- **Problem requirements**: Repeat the lines from the line with "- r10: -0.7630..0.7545" to the line with "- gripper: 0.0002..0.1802" in the listing below, keeping both end lines and adding nothing.

- **Provided entries**:
::::
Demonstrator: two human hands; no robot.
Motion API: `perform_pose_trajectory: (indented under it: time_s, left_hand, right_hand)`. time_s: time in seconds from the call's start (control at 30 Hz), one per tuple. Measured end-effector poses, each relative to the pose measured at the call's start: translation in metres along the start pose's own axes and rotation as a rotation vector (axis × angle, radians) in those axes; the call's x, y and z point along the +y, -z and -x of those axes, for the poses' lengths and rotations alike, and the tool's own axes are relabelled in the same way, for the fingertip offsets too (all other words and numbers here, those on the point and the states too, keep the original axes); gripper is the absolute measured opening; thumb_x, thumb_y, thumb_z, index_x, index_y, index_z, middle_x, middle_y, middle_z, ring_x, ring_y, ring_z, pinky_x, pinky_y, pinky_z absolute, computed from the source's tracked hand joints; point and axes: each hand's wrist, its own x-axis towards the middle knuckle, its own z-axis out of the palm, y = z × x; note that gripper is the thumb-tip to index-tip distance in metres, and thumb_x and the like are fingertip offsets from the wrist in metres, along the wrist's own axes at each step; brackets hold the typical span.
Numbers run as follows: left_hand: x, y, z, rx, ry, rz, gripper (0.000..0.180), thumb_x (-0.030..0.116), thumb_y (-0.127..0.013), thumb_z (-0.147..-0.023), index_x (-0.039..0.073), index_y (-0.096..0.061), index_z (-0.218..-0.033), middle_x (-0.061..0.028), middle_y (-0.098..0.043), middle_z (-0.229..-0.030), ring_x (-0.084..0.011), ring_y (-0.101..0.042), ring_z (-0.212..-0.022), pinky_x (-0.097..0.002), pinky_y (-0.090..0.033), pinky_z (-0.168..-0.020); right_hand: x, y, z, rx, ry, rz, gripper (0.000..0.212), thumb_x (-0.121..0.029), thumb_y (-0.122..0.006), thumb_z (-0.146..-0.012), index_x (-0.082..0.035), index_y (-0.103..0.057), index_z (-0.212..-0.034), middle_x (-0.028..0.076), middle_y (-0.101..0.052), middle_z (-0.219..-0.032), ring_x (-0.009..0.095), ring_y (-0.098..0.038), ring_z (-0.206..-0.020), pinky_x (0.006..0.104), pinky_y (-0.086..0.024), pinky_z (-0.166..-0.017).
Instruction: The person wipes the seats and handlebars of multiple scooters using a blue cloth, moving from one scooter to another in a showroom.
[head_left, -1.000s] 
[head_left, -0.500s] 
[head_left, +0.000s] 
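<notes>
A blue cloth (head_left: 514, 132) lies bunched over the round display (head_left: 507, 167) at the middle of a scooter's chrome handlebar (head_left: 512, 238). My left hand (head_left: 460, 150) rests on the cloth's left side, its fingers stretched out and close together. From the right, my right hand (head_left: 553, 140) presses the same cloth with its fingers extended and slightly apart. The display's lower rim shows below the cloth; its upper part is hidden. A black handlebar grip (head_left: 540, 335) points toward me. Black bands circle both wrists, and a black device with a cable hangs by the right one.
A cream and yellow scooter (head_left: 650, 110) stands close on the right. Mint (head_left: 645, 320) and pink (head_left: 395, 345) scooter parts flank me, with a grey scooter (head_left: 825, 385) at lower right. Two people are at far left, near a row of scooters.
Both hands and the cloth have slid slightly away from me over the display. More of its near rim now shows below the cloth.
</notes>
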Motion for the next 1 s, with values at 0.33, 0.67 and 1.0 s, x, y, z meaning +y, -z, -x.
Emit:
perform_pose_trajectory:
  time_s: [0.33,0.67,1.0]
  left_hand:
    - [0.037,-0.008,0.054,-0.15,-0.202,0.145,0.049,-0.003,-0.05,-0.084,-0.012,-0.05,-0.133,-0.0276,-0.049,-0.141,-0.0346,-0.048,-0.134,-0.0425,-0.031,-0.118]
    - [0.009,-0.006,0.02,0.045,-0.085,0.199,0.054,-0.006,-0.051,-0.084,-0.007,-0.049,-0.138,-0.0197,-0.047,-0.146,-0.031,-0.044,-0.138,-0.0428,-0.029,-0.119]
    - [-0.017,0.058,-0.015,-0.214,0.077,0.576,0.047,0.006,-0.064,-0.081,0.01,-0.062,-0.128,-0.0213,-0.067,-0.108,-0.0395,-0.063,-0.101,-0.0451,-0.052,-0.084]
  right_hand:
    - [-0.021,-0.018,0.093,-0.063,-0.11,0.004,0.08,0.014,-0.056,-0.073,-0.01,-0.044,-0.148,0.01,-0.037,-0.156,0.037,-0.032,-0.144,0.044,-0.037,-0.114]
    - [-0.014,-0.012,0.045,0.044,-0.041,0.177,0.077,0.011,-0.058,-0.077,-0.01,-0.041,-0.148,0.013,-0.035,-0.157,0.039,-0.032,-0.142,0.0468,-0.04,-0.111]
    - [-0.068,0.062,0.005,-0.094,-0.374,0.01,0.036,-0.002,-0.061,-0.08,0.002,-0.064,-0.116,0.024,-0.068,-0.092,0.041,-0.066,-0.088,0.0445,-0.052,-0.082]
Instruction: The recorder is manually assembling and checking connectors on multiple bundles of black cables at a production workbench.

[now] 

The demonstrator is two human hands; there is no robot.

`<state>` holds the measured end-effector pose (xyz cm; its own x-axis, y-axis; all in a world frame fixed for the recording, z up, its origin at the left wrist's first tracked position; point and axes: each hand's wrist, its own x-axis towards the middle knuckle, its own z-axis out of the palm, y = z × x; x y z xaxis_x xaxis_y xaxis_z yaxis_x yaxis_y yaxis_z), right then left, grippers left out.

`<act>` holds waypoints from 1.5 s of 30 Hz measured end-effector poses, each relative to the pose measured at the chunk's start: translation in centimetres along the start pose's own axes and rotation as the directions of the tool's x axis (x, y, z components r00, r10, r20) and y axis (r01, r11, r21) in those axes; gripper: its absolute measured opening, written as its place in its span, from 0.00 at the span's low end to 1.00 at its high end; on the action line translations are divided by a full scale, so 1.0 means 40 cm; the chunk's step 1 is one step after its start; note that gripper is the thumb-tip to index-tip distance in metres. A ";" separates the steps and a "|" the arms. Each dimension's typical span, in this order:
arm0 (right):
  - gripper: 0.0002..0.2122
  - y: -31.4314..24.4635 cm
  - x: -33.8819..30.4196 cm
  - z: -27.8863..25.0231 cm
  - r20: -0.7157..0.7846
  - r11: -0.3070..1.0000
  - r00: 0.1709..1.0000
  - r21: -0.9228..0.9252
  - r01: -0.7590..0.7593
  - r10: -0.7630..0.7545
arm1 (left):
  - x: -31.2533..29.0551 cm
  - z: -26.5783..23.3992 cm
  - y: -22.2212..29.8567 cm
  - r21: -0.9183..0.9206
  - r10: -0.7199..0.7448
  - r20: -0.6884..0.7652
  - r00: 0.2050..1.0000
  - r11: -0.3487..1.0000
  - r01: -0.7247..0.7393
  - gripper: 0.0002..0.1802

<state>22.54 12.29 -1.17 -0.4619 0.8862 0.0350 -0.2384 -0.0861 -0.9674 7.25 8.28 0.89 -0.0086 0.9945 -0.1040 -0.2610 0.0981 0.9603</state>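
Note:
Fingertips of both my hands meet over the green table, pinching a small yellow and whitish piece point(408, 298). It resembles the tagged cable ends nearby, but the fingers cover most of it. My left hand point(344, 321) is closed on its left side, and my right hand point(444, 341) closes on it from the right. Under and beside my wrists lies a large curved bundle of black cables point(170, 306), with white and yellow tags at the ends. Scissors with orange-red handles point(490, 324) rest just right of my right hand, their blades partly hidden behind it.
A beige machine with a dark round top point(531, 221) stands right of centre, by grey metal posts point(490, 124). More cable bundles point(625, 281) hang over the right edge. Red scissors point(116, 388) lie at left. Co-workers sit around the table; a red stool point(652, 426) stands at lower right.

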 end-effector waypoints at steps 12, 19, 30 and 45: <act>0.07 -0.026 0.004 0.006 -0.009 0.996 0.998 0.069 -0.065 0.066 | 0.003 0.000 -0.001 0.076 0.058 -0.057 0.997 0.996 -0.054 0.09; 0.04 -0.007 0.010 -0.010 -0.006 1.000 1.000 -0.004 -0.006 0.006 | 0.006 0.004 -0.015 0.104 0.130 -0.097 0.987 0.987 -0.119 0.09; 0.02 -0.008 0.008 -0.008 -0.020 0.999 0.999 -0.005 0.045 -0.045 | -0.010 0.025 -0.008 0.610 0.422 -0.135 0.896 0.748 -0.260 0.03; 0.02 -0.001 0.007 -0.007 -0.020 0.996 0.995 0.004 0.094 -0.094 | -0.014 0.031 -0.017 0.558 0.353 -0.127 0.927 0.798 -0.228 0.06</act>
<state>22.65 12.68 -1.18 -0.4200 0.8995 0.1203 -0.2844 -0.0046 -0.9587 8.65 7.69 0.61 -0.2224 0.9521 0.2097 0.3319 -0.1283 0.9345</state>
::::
- **Result of this exercise**:
  - r10: -0.7630..0.7545
arm1 (left):
  - x: -31.2533..29.0551 cm
  - z: -26.5783..23.3992 cm
  - y: -22.2212..29.8567 cm
  - r21: -0.9183..0.9206
  - r10: -0.7199..0.7448
  - r20: -0.6884..0.7652
  - r00: 0.2050..1.0000
  - r11: -0.3487..1.0000
  - r01: -0.7247..0.7393
  - gripper: 0.0002..0.1802

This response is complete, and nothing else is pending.